::: Supplied records :::

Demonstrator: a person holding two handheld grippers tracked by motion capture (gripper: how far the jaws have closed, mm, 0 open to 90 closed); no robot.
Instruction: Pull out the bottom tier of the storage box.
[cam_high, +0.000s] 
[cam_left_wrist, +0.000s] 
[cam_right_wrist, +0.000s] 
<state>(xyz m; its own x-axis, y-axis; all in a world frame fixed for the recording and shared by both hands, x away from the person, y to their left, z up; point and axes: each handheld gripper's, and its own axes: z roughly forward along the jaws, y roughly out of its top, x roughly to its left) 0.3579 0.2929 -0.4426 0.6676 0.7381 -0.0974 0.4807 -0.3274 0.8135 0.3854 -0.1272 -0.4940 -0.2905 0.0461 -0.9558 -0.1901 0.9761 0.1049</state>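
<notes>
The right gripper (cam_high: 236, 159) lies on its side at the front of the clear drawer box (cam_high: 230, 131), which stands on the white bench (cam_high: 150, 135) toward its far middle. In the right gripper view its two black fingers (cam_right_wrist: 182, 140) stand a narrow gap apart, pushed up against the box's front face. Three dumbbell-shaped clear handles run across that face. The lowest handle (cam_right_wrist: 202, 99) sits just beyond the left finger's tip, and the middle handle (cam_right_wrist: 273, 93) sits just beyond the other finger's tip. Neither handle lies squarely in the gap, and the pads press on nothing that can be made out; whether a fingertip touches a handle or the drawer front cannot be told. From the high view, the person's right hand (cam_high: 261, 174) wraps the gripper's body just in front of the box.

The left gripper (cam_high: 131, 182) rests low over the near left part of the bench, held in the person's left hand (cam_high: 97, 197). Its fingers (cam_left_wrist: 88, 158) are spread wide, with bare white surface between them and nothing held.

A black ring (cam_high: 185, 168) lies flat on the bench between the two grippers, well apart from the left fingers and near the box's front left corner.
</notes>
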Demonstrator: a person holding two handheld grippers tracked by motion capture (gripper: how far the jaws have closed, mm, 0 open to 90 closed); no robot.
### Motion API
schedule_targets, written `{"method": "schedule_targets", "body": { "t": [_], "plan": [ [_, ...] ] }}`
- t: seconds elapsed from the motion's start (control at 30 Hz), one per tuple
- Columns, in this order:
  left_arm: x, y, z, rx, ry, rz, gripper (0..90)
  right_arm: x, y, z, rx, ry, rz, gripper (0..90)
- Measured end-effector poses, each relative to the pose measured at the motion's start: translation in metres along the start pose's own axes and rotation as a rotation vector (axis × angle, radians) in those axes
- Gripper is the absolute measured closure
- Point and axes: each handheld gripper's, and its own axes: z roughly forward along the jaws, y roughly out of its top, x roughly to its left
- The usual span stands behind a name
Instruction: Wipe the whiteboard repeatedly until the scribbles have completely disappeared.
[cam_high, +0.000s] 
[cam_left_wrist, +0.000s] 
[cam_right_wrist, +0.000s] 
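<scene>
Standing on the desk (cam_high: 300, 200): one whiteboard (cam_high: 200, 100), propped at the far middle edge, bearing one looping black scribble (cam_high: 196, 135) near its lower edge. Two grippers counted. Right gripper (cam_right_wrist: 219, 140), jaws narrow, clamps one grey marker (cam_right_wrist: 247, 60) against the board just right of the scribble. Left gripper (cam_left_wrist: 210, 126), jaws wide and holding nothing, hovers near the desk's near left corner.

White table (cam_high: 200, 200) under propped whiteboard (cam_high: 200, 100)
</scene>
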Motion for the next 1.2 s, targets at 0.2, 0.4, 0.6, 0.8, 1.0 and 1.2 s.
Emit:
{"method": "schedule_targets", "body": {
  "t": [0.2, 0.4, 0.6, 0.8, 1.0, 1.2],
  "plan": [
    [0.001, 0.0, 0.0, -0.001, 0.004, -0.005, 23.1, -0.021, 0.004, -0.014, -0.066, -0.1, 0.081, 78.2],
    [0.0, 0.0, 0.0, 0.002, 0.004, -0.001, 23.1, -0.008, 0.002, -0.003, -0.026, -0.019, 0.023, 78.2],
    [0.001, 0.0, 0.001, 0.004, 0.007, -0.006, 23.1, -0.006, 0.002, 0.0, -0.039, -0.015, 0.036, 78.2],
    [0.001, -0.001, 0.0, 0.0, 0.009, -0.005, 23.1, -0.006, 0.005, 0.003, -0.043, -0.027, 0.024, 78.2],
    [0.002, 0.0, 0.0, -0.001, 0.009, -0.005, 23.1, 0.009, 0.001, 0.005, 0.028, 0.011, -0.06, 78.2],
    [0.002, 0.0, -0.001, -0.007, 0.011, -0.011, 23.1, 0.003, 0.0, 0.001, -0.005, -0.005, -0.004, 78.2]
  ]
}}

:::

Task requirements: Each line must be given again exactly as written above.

Response below:
Demonstrator: a person holding two handheld grippers tracked by motion capture (gripper: how far the jaws have closed, mm, 0 open to 90 closed); no robot.
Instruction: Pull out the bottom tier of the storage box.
[cam_high, +0.000s] 
[cam_left_wrist, +0.000s] 
[cam_right_wrist, +0.000s] 
<state>(xyz m; its own x-axis, y-axis; all in a world frame fixed for the recording and shared by both hands, x away from the person, y to their left, z up; point and axes: each handheld gripper's, and its own axes: z roughly forward along the jaws, y roughly out of its top, x roughly to its left) 0.3579 0.2929 -0.4426 0.6676 0.7381 -0.0974 0.4807 -0.3274 0.8135 0.3854 -0.1272 -0.4940 -0.2905 0.0461 -0.9558 -0.1901 0.9761 0.1049</state>
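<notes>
The right gripper (cam_high: 236, 159) lies on its side at the front of the clear drawer box (cam_high: 230, 131), which stands on the white bench (cam_high: 150, 135) toward its far middle. In the right gripper view its two black fingers (cam_right_wrist: 182, 140) stand a narrow gap apart, pushed up against the box's front face. Three dumbbell-shaped clear handles run across that face. The lowest handle (cam_right_wrist: 202, 99) sits just beyond the left finger's tip, and the middle handle (cam_right_wrist: 273, 93) sits just beyond the other finger's tip. Neither handle lies squarely in the gap, and the pads press on nothing that can be made out; whether a fingertip touches a handle or the drawer front cannot be told. From the high view, the person's right hand (cam_high: 261, 174) wraps the gripper's body just in front of the box.

The left gripper (cam_high: 131, 182) rests low over the near left part of the bench, held in the person's left hand (cam_high: 97, 197). Its fingers (cam_left_wrist: 88, 158) are spread wide, with bare white surface between them and nothing held.

A black ring (cam_high: 185, 168) lies flat on the bench between the two grippers, well apart from the left fingers and near the box's front left corner.
</notes>
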Demonstrator: a person holding two handheld grippers tracked by motion capture (gripper: how far the jaws have closed, mm, 0 open to 90 closed); no robot.
### Motion API
schedule_targets, written `{"method": "schedule_targets", "body": { "t": [_], "plan": [ [_, ...] ] }}`
- t: seconds elapsed from the motion's start (control at 30 Hz), one per tuple
- Columns, in this order:
  left_arm: x, y, z, rx, ry, rz, gripper (0..90)
  right_arm: x, y, z, rx, ry, rz, gripper (0..90)
- Measured end-effector poses, each relative to the pose measured at the motion's start: translation in metres along the start pose's own axes and rotation as a rotation vector (axis × angle, radians) in those axes
- Gripper is the absolute measured closure
- Point and axes: each handheld gripper's, and its own axes: z roughly forward along the jaws, y roughly out of its top, x roughly to its left
- The usual span stands behind a name
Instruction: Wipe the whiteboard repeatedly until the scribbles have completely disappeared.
[cam_high, +0.000s] 
[cam_left_wrist, +0.000s] 
[cam_right_wrist, +0.000s] 
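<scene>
Standing on the desk (cam_high: 300, 200): one whiteboard (cam_high: 200, 100), propped at the far middle edge, bearing one looping black scribble (cam_high: 196, 135) near its lower edge. Two grippers counted. Right gripper (cam_right_wrist: 219, 140), jaws narrow, clamps one grey marker (cam_right_wrist: 247, 60) against the board just right of the scribble. Left gripper (cam_left_wrist: 210, 126), jaws wide and holding nothing, hovers near the desk's near left corner.

White table (cam_high: 200, 200) under propped whiteboard (cam_high: 200, 100)
</scene>
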Motion for the next 1.2 s, targets at 0.2, 0.4, 0.6, 0.8, 1.0 and 1.2 s.
Emit:
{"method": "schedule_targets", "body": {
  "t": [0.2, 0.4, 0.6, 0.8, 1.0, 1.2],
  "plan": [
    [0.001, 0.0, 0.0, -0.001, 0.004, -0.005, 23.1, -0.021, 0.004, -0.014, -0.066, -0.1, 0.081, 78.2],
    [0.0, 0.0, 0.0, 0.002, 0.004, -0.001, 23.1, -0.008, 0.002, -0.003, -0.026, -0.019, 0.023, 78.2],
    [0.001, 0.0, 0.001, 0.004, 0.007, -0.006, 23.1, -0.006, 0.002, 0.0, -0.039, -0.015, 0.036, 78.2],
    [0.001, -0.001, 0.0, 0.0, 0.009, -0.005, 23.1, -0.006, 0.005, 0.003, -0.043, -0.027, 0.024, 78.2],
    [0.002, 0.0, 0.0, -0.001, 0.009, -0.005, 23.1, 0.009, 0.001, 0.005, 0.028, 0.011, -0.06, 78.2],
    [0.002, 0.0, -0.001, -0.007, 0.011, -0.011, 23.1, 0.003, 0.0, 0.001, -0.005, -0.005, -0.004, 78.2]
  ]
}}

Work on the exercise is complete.